A look inside the tool box

The role Sylvester plays varies with the subject matter. Big cases require a team, so for something like the upcoming trial of Scott Roeder, Sylvester tweets from the courtroom and provides print and web copy, while one photographer manages pool photos and a second grabs video from the TV feed and sends it to the website.

Sylvester handles all the coverage for smaller trials and hearings. His equipment needs can shift from case to case, so he rolls around a briefcase that holds a Canon HV20 camcorder, a Sennheiser EW100 wireless microphone, a MacBook Pro with Final Cut Express, and a collection of wires and A/V accessories. The jumble of gear occasionally raises eyebrows at the courthouse’s x-ray machine. (It also summons memories of a certain senator’s previous career.)

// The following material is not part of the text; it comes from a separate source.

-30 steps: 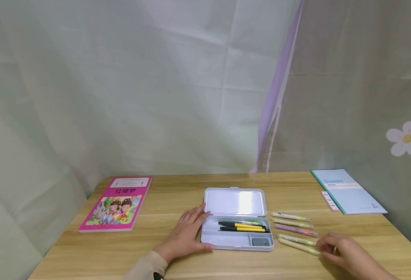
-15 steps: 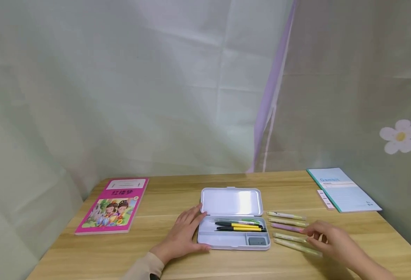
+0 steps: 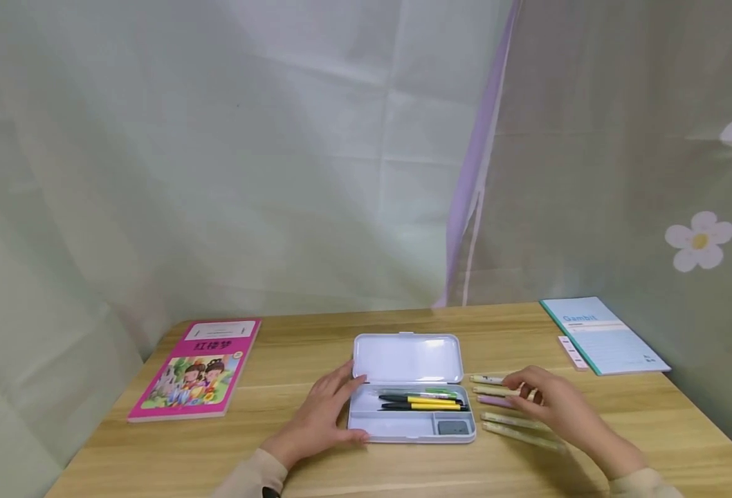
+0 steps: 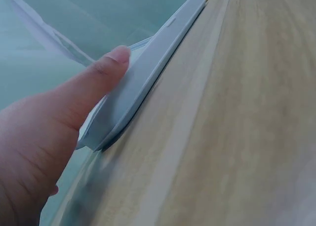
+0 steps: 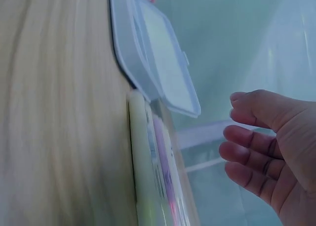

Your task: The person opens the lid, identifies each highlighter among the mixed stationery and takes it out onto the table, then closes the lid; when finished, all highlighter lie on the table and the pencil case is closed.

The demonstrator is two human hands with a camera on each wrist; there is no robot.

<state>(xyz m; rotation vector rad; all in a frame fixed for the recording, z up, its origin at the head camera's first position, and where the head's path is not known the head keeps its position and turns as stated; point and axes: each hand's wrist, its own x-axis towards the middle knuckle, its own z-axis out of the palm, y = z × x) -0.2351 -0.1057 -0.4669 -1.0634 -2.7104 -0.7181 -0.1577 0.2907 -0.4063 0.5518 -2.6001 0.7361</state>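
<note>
A white pencil case (image 3: 392, 424) lies with its lid up. Inside are black-and-yellow pens (image 3: 428, 407), a clear pen with green parts (image 3: 443, 393) and a grey eraser (image 3: 452, 427). My left hand (image 3: 316, 422) rests at the case's left side, its thumb (image 4: 106, 72) straight against the front wall. Right of the case lie several slim pens, among them a purple one (image 3: 493, 400) and pale yellow ones (image 3: 515, 434). Above the farther pens is my right hand (image 3: 549, 401), which hides their right ends. In the right wrist view its fingers curve loosely with nothing between them.
A pink picture-cover book (image 3: 194, 373) lies at the table's left. Toward the right back edge is a light blue notebook (image 3: 605, 339), with a small pink-and-white strip (image 3: 573, 353) beside it. A pale curtain (image 3: 316, 173) hangs behind the wooden table (image 3: 304, 360).
My right hand has moved left and away from me, from the right ends of the nearest pens to over the farther ones. The left hand has stayed at the case.
</note>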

Posting new Common Law videos is a simple process: Sylvester uploads clips to VMIX, a video encoding service used by McClatchy papers, and then he adds video embed code to a new blog entry. The hardest part is the editing, which can take up to two hours. “It’s like writing a story,” Sylvester said. “You’ve got to try to get it down to two minutes, but capture the essence of what’s going on.”

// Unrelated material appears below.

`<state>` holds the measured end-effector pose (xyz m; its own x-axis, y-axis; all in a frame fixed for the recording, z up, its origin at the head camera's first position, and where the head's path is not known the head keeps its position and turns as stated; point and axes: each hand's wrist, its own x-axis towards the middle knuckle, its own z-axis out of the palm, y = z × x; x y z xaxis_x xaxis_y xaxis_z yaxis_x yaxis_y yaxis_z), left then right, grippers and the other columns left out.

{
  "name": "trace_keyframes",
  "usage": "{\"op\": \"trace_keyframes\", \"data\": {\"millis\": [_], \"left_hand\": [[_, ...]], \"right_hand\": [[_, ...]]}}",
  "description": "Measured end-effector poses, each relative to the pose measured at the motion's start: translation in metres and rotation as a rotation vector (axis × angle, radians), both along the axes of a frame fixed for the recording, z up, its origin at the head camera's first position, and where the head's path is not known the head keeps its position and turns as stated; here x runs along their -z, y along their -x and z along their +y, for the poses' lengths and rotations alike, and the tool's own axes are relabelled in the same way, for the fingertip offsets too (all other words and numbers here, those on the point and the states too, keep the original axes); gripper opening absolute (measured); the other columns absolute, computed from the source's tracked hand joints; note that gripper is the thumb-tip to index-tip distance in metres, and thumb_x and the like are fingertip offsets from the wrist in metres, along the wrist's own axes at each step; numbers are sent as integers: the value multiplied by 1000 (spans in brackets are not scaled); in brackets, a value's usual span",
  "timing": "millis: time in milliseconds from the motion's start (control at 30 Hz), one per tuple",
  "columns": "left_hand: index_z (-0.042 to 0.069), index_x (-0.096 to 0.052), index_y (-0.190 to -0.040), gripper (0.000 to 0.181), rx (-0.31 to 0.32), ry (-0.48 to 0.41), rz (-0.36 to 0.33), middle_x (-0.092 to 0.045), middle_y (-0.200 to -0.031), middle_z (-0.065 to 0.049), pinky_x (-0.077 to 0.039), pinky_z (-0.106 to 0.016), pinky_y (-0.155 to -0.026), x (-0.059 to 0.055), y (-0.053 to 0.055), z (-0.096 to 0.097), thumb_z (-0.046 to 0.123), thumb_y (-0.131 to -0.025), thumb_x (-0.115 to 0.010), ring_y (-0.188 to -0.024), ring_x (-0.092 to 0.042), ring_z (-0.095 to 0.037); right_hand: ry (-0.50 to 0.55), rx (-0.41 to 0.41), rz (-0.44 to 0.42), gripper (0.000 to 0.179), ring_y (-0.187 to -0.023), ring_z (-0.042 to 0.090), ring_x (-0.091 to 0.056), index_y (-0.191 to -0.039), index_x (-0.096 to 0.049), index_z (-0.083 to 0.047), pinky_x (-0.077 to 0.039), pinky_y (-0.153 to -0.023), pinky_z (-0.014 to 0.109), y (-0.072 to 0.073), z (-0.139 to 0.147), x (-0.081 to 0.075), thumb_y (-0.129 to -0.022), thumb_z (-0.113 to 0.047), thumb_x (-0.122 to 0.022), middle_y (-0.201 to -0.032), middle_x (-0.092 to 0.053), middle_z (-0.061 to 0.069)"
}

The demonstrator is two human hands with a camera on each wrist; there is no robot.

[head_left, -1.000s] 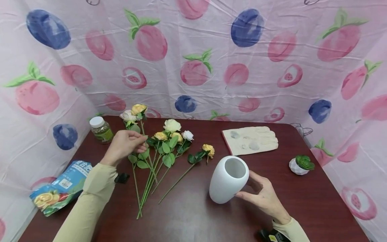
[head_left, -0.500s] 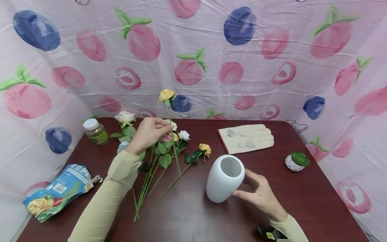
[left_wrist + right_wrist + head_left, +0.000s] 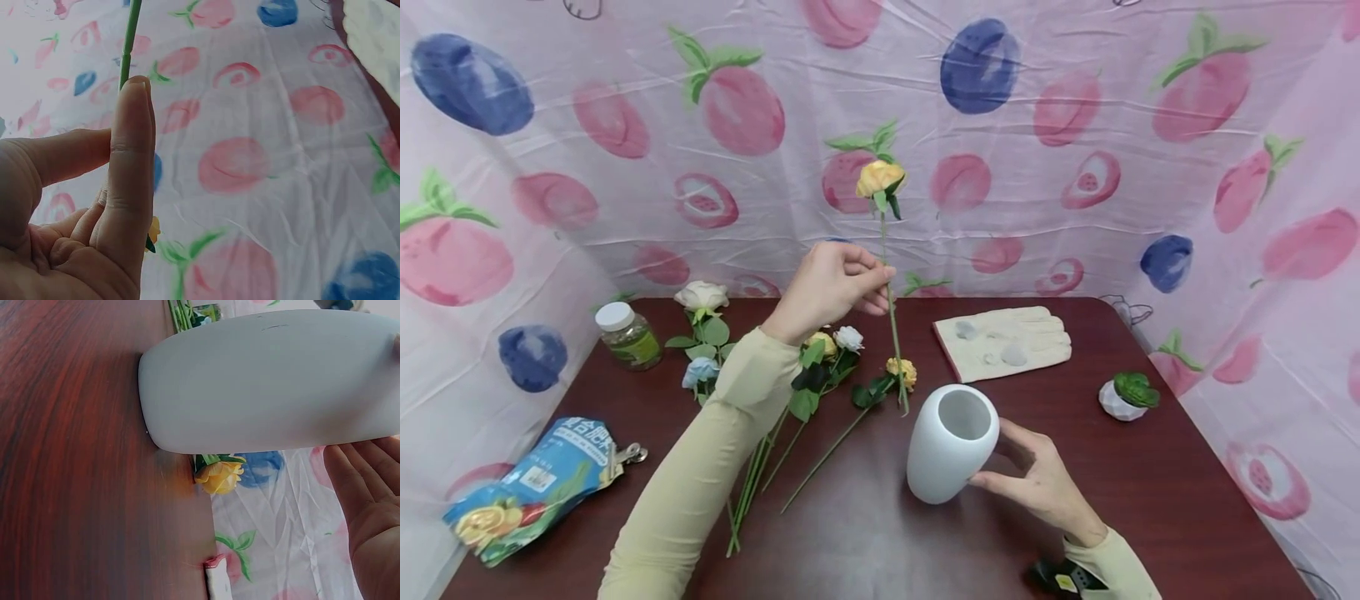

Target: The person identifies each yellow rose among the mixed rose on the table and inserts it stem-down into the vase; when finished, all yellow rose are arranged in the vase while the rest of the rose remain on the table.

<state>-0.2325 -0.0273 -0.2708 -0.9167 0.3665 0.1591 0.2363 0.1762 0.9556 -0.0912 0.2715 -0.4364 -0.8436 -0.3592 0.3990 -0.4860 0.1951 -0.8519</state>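
In the head view, my left hand (image 3: 835, 287) pinches the stem of a yellow rose (image 3: 880, 179) between thumb and fingers. The bloom is up, and the stem's lower end hangs just left of the mouth of a white vase (image 3: 936, 458). Part of the green stem (image 3: 129, 40) shows above the fingertip in the left wrist view. My right hand (image 3: 1045, 483) holds the vase from the right side, thumb low and fingers farther back. Seen from the right wrist, the vase (image 3: 262, 387) has its base at the brown tabletop, with fingers along its side.
More roses lie left of centre, including a white rose (image 3: 702, 297), a blue flower (image 3: 700, 372) and another yellow rose (image 3: 901, 373). A glove (image 3: 1003, 343) lies behind the vase, a potted succulent (image 3: 1127, 396) at right. A jar (image 3: 628, 337) and blue bag (image 3: 538, 483) stand left.
My left hand has lifted the yellow rose from among the other flowers and carried it up and right towards the vase. The right hand stays on the vase.
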Motion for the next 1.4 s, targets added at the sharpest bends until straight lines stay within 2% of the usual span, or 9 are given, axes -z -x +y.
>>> {"op": "trace_keyframes", "data": {"millis": [167, 300, 500, 733, 1100, 1400], "left_hand": [[-3, -72, -94, 16, 15, -42, 2, -75, -76, -16, -64, -39, -69, -18, -1, 12, 12, -98, -71, -63, -74, -21], [-3, -72, -93, 15, 32, -59, 14, -74, -76, -16, -64, -40, -69, -28, -3, 20, 11, -97, -72, -64, -74, -22], [-6, -70, -94, 17, 80, -86, 40, -74, -75, -16, -64, -41, -69, -33, -6, 37, 10, -98, -71, -63, -74, -22], [-5, -70, -92, 17, 147, -50, 66, -74, -74, -14, -64, -39, -65, -20, -15, 55, 11, -98, -71, -65, -75, -23], [-2, -71, -93, 16, 236, -60, 25, -74, -74, -13, -64, -38, -65, 11, -32, 64, 14, -97, -73, -65, -75, -24], [7, -77, -94, 10, 235, -51, 95, -77, -78, -5, -63, -33, -68, 28, -40, 61, 17, -95, -76, -71, -76, -18]], "right_hand": [[8, -4, -4, 71, -119, 11, -67, -139, -58, 4, -56, -98, 27, 0, -2, -1, -74, 16, -83, -134, -68, -1], [5, -3, -4, 72, -119, 12, -67, -140, -57, 3, -56, -99, 28, -1, -2, -1, -74, 16, -83, -134, -68, 1], [0, 1, -14, 73, -121, 12, -67, -142, -57, 1, -56, -99, 28, -1, 0, 0, -75, 15, -83, -135, -67, 6], [-7, 5, -10, 73, -123, 12, -65, -143, -56, 1, -55, -100, 27, -1, 1, 0, -76, 14, -83, -137, -66, 7], [-17, 11, -12, 73, -123, 11, -65, -143, -56, 0, -55, -100, 28, -1, 1, 0, -76, 13, -83, -137, -66, 9], [-19, 15, -7, 72, -121, 12, -66, -142, -57, 1, -56, -99, 28, -1, 0, -1, -75, 14, -83, -136, -67, 5]]}}
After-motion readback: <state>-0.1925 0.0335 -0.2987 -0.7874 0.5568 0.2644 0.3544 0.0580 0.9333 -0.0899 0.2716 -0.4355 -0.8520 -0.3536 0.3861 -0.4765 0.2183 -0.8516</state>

Watch a few videos and you’ll see that Sylvester weaves in B-roll shots (e.g. a judge listening to an attorney). Sylvester only has one camera, so a “listening judge” clip may come from earlier or later in the hearing. That’s not a huge issue since most Common Law clips revolve around a concept rather than strict coverage, but Sylvester does limit B-roll footage to shots from the same hearing.

How Sylvester gets in

Kansas allows cameras in the courtroom at the judge’s discretion, so Sylvester coordinates his weekly coverage needs in advance. Whipping out a video rig isn’t a surprise most judges would welcome.

Access is made easier because Common Law clips almost always revolve around a de facto “cast”: public defender Lacy Gilmour, prosecutor Marc Bennett, sheriff’s deputies David Rank and the previously-mentioned Dioane Gates, and Judge David Kaufman, whom Sylvester has known since before he wore a robe.

Sylvester credits his 30-plus years in journalism and nearly 10 years on the court beat as keys to greasing the skids. “They’re letting me into places and through doors that normally we wouldn’t go [through],” he said. “You have to have trust in order to do that.”

Forget the numbers

Sylvester declined to share website stats, citing corporate policy. You can get a rough sense of traffic to Kansas.com’s blog section here, and Sylvester did note a gap between his regular coverage, which is often among the most popular stories on Kansas.com, and the limited gravitational pull of What the Judge Ate for Breakfast. That’s the big problem with the long tail of content: small audiences lead to tiny metrics, and those are tough to swallow even when you can rationalize the results.

Sylvester, who knows the humbling sting of web traffic, has a solution: when it comes to beat reporting, forget the numbers. “I’m like everybody else, I like to look at the numbers every once in a while,” he said. “But on this one I’ve stopped. I want to concentrate on producing good content, because I really do believe that as more people get their information on the Internet, I think that good content is going to win out.”

That’s not to say Sylvester disregards all forms of measurement. He just places more importance on the feedback he gets from readers and courthouse staff. “This blog is an extension of the beat,” he said. “This may not get huge numbers, but the people I deal with everyday like it, and it’s building credibility.”